A library where Rosa Parks, John Lewis and other civil rights leaders forged strategies that would change the world is mired in controversy over who gets to tell its story.
On one side are preservationists who want to turn the Highlander Folk School library into a historic site. On the other, political organizers say Highlander never stopped pursuing social justice and should recover the building as a stolen part of its legacy.
Enraged by race-mixing at the Highlander Folk School in the 1950s, Tennessee officials confiscated the property and auctioned it off in pieces in a vain attempt to stifle the civil rights movement. The library is one of the few remaining campus buildings.
But Highlander as an institution never really closed — it just moved locations. It lives on today as the Highlander Research and Education Center, whose leaders are rallying opposition to listing the library in the National Register of Historic Places, saying they were frozen out of the process.

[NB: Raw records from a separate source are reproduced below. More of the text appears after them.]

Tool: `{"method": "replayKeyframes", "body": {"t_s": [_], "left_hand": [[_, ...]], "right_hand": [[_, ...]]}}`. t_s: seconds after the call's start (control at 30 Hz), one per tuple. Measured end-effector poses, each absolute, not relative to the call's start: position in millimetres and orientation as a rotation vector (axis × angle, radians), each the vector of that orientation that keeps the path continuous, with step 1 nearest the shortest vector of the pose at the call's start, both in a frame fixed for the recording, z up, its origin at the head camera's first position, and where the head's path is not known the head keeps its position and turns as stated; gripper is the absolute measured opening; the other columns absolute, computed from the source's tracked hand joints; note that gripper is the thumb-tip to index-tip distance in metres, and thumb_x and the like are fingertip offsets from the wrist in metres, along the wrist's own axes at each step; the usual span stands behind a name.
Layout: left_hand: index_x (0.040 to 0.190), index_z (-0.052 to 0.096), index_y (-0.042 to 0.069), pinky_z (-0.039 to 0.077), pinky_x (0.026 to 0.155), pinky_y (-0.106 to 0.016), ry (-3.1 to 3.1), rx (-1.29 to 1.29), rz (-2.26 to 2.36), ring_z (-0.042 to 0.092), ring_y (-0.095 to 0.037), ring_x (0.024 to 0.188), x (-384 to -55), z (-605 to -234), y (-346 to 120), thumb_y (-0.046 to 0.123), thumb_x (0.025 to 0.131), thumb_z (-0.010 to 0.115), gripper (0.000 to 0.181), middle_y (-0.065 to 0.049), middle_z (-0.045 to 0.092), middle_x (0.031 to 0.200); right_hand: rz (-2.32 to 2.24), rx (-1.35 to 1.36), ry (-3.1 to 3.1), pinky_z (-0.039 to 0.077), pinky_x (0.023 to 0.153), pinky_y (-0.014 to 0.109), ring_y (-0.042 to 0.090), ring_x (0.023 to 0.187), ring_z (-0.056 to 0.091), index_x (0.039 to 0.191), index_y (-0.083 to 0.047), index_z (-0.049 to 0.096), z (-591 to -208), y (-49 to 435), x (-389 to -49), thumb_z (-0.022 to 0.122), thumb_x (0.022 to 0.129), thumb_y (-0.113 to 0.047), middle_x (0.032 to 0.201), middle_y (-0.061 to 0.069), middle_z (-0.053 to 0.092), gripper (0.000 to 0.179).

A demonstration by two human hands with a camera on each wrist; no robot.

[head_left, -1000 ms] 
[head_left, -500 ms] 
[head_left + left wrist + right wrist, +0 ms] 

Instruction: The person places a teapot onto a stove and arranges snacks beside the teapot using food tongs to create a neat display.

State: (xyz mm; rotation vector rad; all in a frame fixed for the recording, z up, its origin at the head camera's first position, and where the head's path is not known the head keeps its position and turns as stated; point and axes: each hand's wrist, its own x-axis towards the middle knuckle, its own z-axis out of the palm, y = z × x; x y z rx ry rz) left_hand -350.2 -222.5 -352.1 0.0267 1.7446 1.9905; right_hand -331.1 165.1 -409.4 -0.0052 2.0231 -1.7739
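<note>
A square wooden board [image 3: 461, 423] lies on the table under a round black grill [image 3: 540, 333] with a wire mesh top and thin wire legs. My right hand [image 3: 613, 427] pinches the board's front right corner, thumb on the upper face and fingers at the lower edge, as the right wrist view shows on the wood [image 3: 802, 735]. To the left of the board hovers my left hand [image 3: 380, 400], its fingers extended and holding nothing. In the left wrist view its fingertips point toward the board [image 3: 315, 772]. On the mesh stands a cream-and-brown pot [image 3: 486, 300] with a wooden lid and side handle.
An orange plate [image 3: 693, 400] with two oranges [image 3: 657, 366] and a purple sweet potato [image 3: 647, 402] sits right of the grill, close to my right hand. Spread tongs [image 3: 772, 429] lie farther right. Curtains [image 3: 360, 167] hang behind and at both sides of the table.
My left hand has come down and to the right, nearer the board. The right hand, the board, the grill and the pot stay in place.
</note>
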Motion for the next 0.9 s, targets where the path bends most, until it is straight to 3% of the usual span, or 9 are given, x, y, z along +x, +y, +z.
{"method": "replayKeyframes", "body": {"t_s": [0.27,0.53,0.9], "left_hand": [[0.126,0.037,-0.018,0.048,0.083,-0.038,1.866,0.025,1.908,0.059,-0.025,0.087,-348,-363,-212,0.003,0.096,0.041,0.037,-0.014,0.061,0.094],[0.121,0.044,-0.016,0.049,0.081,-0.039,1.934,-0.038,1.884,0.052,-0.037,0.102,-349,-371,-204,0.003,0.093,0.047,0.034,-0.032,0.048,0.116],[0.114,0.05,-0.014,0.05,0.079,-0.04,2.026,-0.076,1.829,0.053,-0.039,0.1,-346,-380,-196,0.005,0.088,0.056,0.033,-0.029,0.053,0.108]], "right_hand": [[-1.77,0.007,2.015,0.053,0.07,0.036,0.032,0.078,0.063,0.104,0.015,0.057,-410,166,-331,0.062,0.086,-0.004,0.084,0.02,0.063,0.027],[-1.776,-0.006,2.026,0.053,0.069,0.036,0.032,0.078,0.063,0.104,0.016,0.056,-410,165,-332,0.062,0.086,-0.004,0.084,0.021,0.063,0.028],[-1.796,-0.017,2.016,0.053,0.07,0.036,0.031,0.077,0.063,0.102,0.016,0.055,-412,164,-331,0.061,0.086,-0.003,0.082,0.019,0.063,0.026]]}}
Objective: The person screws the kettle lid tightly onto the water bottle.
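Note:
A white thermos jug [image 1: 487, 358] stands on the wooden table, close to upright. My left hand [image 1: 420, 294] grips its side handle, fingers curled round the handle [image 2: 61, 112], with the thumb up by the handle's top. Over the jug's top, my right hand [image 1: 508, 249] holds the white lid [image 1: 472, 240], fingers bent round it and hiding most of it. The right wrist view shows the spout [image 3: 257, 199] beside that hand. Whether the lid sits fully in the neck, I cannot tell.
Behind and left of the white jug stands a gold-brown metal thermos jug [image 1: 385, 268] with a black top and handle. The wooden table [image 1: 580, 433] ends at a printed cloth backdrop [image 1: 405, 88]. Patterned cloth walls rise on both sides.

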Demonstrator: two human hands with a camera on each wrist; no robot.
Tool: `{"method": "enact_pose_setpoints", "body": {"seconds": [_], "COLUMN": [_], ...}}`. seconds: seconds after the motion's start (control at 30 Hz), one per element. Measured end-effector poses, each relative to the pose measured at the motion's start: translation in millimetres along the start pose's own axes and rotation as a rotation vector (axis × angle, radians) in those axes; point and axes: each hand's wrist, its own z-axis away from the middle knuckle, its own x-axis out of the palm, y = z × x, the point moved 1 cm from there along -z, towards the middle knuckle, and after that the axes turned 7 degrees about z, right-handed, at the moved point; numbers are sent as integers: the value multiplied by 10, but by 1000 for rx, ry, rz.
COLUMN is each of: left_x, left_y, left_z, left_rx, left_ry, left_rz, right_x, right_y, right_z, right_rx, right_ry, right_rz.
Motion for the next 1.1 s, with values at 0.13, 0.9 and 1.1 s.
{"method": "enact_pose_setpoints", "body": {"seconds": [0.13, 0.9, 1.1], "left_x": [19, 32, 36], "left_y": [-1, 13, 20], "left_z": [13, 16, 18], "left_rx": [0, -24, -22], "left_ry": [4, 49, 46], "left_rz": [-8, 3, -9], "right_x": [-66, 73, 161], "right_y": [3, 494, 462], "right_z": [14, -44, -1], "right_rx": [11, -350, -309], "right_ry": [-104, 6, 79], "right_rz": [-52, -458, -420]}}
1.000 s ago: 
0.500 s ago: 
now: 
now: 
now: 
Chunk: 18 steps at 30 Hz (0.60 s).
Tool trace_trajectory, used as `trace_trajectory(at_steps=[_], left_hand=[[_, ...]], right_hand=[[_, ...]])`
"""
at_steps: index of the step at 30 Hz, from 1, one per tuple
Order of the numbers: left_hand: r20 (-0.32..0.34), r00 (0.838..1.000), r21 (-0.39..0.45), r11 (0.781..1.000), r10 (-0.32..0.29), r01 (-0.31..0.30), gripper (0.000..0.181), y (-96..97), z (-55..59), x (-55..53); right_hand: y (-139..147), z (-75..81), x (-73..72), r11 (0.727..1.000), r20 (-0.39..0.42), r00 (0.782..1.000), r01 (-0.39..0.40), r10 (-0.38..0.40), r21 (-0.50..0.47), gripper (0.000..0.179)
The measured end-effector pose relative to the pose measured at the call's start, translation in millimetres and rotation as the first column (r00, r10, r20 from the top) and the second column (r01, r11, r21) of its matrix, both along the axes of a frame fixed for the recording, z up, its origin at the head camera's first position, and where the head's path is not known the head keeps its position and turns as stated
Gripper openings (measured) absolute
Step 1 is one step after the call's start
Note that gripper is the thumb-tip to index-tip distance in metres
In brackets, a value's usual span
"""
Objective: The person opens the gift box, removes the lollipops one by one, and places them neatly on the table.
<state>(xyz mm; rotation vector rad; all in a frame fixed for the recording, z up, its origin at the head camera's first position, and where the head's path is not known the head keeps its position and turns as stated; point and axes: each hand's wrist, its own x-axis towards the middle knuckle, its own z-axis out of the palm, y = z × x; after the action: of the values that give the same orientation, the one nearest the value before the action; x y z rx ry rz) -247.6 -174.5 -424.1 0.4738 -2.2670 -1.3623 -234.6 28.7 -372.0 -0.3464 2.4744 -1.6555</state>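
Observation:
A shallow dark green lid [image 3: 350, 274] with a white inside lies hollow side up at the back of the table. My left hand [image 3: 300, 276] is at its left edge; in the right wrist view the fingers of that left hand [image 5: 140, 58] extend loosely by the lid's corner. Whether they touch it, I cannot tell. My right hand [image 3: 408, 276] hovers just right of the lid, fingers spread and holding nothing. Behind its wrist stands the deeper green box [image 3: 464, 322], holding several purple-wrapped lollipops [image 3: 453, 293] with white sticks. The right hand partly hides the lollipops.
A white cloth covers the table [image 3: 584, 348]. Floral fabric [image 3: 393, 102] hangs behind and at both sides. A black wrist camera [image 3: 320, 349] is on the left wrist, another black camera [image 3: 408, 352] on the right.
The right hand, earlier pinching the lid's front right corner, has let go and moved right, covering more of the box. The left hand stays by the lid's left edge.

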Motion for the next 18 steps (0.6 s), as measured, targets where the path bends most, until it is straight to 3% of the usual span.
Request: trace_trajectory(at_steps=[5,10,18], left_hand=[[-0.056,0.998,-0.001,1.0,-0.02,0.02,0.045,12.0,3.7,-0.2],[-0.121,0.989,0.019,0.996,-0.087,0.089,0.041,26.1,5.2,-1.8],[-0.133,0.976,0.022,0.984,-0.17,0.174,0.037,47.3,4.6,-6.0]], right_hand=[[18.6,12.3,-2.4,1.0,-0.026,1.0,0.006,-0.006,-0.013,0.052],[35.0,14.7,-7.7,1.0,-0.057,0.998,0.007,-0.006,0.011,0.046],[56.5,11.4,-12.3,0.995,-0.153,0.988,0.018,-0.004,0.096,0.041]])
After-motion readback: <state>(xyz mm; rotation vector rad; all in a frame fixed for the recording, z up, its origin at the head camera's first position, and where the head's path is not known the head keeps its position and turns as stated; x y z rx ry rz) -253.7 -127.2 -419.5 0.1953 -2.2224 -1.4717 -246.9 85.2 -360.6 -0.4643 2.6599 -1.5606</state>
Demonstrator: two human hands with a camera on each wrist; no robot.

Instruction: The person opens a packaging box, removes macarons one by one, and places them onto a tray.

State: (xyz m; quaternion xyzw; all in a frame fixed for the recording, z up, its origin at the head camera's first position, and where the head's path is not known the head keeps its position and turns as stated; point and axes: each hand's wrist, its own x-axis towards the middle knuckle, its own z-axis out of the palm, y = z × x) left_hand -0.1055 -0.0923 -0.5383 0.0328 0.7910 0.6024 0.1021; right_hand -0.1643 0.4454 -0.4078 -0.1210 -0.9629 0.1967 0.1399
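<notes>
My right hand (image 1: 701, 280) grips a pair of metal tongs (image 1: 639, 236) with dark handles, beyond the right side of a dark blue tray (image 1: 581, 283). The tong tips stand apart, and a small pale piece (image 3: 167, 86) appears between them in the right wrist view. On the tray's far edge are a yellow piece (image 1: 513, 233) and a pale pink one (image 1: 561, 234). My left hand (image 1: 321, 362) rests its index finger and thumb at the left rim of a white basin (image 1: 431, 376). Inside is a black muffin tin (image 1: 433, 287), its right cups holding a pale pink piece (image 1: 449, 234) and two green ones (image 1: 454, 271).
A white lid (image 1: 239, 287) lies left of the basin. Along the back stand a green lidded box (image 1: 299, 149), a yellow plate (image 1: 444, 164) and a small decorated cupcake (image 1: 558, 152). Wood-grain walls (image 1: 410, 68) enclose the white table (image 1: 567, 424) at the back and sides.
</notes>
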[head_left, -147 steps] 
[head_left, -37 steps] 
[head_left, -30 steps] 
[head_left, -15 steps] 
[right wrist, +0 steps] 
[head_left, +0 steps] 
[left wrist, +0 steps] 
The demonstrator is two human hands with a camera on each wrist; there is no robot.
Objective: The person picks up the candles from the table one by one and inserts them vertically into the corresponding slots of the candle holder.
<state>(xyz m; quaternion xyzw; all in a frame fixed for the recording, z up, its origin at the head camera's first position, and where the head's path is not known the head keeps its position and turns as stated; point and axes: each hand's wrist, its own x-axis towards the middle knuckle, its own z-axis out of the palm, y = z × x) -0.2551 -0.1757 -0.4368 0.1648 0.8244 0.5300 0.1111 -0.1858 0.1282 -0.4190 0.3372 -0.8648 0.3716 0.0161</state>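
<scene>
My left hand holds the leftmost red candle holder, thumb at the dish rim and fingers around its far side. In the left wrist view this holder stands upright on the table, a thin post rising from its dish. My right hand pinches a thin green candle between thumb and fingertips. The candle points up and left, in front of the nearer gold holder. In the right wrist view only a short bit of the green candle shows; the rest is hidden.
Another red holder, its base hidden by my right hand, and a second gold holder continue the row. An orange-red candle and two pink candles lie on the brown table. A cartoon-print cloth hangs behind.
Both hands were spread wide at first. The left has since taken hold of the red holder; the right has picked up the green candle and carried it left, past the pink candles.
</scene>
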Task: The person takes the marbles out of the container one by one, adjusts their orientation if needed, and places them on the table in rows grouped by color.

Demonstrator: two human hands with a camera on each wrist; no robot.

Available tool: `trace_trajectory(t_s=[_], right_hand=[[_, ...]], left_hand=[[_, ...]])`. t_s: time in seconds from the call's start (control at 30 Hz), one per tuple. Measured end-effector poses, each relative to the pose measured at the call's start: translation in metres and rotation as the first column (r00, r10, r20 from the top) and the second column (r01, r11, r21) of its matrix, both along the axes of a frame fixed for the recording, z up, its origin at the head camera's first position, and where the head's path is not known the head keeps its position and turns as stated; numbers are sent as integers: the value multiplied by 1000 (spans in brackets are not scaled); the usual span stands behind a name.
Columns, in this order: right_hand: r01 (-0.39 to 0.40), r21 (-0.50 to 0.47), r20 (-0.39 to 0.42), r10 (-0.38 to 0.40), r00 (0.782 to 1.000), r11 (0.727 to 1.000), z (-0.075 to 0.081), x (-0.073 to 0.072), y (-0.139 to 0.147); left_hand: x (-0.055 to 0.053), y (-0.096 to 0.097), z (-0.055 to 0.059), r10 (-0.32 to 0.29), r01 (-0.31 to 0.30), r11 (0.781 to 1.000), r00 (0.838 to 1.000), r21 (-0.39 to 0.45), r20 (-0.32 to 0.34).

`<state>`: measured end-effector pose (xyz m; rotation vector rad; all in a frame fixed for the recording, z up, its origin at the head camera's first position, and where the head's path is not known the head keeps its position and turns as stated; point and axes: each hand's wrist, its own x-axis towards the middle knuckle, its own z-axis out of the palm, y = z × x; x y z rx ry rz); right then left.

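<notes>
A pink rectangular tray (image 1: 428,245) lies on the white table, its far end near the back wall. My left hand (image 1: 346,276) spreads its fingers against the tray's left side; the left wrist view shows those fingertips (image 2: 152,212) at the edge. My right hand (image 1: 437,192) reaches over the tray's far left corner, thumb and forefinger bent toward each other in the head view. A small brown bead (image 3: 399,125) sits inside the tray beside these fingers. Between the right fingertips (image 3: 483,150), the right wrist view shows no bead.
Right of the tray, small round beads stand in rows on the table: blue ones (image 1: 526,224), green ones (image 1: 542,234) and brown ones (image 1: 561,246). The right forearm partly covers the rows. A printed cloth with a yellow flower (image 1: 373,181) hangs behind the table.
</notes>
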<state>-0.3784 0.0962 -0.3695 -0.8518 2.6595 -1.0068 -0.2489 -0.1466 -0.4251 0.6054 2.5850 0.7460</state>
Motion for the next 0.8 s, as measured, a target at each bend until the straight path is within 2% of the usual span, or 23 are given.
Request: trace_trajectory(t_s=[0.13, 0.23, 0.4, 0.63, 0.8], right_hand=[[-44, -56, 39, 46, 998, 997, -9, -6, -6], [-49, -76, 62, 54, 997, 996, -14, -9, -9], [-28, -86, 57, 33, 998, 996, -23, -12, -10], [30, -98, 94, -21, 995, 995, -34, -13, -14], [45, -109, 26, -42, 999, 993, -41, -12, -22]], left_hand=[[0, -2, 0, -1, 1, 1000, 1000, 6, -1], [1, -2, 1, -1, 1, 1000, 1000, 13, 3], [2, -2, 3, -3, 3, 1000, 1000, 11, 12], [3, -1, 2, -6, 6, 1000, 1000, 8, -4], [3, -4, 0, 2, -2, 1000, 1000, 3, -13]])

David Currey, a board member at the Tennessee Preservation Trust, has managed the library’s restoration since the trust bought the site in 2014, saving it from redevelopment. He said his goal has always been to preserve the site so that visitors can learn about the momentous events that happened there in the first half of the 20th century. There would be few books or movies if stories could be told only by those directly involved, he said, and “Nobody owns the past.”
“It’s a myth that they are best suited to tell our history,” said Ash-Lee Woodard Henderson, Highlander’s first Black co-director. “People who made that history are still alive.”
A letter Highlander sent to the historic registry says the Trust is not fit to serve as a steward.
“Approving the nomination of the Highlander Folk School Library in its current form will allow an elite, white-led institution to coopt and control the historical narrative of a site most significant for its work with Black, multiracial, poor and working-class communities,” the letter says.
Currey, who is white, frames the issue much differently. He says the trust stepped in to preserve the property when no one else would.
“Our cause from the start has been an honorable endeavor to recognize and pay tribute to the history and legacy of the early 20th century’s social justice movements in Tennessee,” Currey wrote in an email to the AP.
Founded in the 1930s as a center for union organizing, the school in Monteagle, Tenn., counted first lady Eleanor Roosevelt among its early supporters.
Protest music was integral to its work, with Woody Guthrie leading sing-alongs to inspire future demonstrations, and Pete Seeger workshopping “We Shall Overcome” into an anthem that has been sung by activists ever since.